Records from a collection:
:::

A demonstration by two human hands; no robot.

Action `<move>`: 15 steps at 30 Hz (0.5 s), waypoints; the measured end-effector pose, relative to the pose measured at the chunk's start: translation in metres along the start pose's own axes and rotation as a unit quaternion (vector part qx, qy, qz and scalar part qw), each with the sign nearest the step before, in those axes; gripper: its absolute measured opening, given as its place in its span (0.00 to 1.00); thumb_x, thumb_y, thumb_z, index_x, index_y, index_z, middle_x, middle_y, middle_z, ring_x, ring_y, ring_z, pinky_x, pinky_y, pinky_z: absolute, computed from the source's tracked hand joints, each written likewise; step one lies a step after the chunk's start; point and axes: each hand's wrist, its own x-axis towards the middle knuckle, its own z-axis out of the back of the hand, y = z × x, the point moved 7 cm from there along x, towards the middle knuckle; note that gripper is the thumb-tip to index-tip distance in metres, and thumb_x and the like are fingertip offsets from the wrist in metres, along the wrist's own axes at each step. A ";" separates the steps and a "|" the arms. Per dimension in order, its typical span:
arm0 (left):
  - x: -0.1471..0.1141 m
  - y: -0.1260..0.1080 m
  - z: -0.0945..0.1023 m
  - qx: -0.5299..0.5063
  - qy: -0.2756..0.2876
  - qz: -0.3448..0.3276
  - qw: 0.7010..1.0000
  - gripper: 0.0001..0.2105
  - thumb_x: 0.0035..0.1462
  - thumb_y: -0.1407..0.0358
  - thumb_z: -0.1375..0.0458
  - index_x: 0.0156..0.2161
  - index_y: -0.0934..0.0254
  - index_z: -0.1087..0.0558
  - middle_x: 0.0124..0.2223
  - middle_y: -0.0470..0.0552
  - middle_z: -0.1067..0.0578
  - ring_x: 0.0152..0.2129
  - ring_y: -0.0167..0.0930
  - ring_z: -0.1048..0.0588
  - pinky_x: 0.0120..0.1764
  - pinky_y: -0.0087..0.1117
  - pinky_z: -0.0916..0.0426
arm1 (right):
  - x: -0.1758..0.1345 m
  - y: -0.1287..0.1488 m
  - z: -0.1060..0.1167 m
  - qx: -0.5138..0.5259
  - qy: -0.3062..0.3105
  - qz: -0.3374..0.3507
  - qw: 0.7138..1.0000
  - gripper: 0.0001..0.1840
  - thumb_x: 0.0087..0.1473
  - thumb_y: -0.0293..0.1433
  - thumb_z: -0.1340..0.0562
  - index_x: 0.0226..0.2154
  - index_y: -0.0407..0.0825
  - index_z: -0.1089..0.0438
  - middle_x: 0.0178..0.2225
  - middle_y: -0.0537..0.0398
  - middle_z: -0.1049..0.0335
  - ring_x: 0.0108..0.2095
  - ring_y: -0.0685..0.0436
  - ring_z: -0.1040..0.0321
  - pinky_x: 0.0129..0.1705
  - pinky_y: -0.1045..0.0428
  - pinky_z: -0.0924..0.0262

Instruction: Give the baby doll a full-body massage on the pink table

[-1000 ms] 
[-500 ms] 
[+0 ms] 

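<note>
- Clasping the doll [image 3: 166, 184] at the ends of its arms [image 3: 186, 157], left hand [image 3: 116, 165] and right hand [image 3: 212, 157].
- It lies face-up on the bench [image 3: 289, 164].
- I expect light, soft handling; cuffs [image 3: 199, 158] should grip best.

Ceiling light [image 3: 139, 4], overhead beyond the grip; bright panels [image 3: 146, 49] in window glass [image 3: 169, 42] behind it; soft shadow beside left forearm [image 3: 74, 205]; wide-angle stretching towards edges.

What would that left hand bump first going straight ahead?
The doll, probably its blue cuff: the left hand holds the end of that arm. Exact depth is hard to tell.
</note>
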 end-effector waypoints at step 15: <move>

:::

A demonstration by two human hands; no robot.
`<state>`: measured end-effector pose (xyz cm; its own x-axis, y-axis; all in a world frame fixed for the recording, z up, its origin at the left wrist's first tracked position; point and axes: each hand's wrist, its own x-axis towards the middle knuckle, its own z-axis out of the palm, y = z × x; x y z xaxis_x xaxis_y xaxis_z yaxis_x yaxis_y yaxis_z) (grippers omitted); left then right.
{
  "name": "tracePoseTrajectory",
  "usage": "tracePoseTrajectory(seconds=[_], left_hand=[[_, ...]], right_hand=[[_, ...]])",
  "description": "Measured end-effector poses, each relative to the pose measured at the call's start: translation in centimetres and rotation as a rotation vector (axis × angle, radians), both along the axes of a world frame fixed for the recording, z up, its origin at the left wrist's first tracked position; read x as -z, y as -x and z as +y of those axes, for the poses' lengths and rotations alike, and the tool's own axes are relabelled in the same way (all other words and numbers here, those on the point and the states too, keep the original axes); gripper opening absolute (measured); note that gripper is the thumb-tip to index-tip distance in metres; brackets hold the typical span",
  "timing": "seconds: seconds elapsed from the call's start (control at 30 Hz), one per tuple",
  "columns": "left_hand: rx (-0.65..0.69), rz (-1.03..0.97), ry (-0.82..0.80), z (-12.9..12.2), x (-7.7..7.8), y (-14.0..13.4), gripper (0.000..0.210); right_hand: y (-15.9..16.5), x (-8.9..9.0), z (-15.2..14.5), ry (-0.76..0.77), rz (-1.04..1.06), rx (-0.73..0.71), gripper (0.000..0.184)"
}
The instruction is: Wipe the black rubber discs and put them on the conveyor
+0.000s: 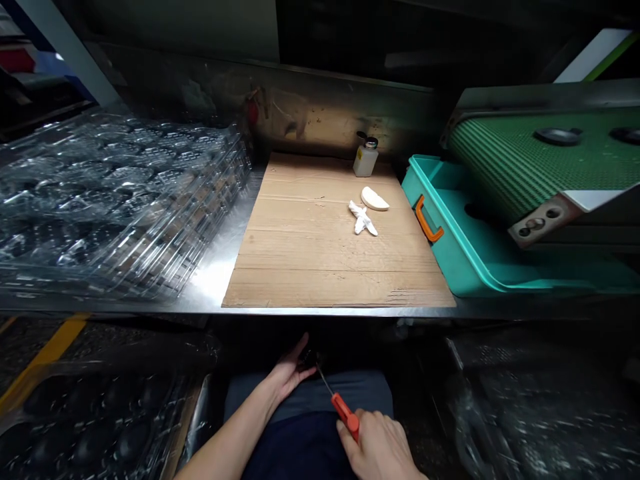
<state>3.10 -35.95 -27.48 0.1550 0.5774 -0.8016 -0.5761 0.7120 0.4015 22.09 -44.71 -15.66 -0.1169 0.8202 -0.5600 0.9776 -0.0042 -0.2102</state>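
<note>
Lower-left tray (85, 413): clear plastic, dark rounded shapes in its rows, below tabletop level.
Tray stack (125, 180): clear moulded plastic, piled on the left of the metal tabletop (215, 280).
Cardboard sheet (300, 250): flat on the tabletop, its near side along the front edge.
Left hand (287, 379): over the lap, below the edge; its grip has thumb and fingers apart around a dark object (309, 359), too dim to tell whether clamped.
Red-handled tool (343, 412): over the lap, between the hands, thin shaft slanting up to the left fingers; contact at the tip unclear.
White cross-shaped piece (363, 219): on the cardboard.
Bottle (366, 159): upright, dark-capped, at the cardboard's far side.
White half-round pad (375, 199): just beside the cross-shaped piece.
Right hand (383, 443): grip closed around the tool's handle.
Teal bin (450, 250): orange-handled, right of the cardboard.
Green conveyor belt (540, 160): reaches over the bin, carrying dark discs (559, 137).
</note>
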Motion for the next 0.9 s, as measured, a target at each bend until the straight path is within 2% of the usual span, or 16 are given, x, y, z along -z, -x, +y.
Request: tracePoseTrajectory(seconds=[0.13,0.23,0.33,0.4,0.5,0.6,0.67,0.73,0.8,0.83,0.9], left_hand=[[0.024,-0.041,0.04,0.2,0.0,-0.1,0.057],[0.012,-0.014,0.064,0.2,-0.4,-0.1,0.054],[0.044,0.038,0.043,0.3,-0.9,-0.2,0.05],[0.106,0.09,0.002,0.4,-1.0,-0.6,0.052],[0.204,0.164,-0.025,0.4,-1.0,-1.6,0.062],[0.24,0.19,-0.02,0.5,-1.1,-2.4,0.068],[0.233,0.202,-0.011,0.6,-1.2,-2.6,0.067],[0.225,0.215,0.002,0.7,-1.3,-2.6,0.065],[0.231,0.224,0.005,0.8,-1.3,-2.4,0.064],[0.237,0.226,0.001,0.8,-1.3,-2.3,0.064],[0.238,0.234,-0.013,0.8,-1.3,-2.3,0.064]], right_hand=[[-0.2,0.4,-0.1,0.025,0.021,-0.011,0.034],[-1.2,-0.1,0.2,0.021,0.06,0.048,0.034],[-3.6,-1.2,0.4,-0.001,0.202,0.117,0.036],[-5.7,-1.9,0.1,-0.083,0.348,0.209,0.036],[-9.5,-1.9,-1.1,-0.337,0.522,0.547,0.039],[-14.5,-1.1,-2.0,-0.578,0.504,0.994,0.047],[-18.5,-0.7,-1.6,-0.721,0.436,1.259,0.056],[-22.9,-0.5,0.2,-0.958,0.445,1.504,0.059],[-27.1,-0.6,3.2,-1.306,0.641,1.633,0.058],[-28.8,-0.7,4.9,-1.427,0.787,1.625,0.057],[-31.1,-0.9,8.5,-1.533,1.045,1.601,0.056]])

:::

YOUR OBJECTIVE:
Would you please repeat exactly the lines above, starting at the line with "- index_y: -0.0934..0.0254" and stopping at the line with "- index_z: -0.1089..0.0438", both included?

ANSWER BOX:
  - index_y: -0.0934..0.0254
  - index_z: -0.1087..0.0558
  - middle_x: 0.0124..0.2223
  - middle_y: -0.0470..0.0552
  - middle_z: -0.1067..0.0578
  - ring_x: 0.0152..0.2129
  - ring_y: -0.0167..0.0930
  - ring_z: -0.1048..0.0588
  - pinky_x: 0.0120..0.1764
  - pinky_y: -0.0087..0.1117
  - pinky_z: -0.0916..0.0426
arm1 (right):
  - x: -0.1758..0.1345 m
  - y: -0.1287..0.1488 m
  - z: -0.1060..0.1167 m
  - qx: -0.5138..0.5259
  - qy: -0.3062..0.3105
  - qz: -0.3374..0.3507
  - qw: 0.7138..1.0000
  - gripper: 0.0001..0.1840
  - thumb_x: 0.0087..0.1473
  - thumb_y: -0.0293..0.1433
  - thumb_z: -0.1340..0.0562
  - index_x: 0.0226..0.2154
  - index_y: -0.0407..0.0825
  - index_z: -0.1089..0.0438

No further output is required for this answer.